Estimating covariate effects after gmm
In Stata 14.2, we added the ability to use margins to estimate covariate effects after gmm. In this post, I illustrate how to use margins and marginsplot after gmm to estimate covariate effects for a probit model.
Margins are statistics calculated from predictions of a previously fit model at fixed values of some covariates and averaging or otherwise integrating over the remaining covariates. They can be used to estimate population average parameters like the marginal mean, average treatment effect, or the average effect of a covariate on the conditional mean.
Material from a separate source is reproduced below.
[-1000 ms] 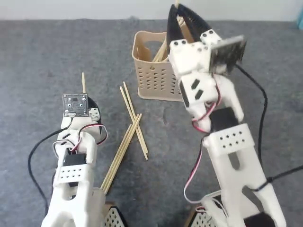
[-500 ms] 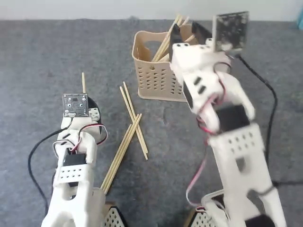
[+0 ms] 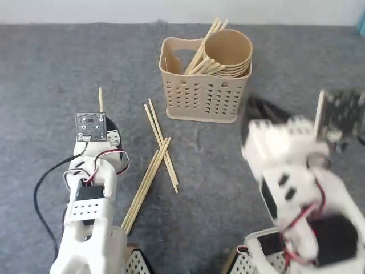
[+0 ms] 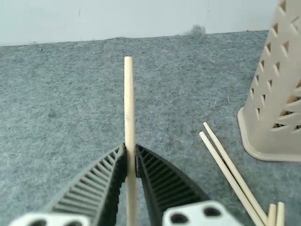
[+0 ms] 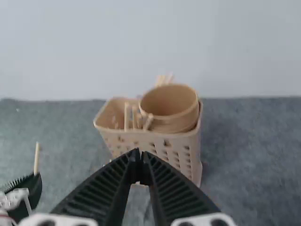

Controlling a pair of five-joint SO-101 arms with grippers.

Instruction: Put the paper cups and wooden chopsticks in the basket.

I will demonstrate how using margins is useful after estimating a model with the generalized method of moments.
Probit model
For binary outcome y_i and regressors {\bf x}_i, the probit model assumes
\begin{equation} y_i = {\bf 1}({\bf x}_i{\boldsymbol \beta} + \epsilon_i > 0) \nonumber \end{equation}
where the error \epsilon_i is standard normal. The indicator function {\bf 1}(\cdot) outputs 1 when its input is true and outputs 0 otherwise.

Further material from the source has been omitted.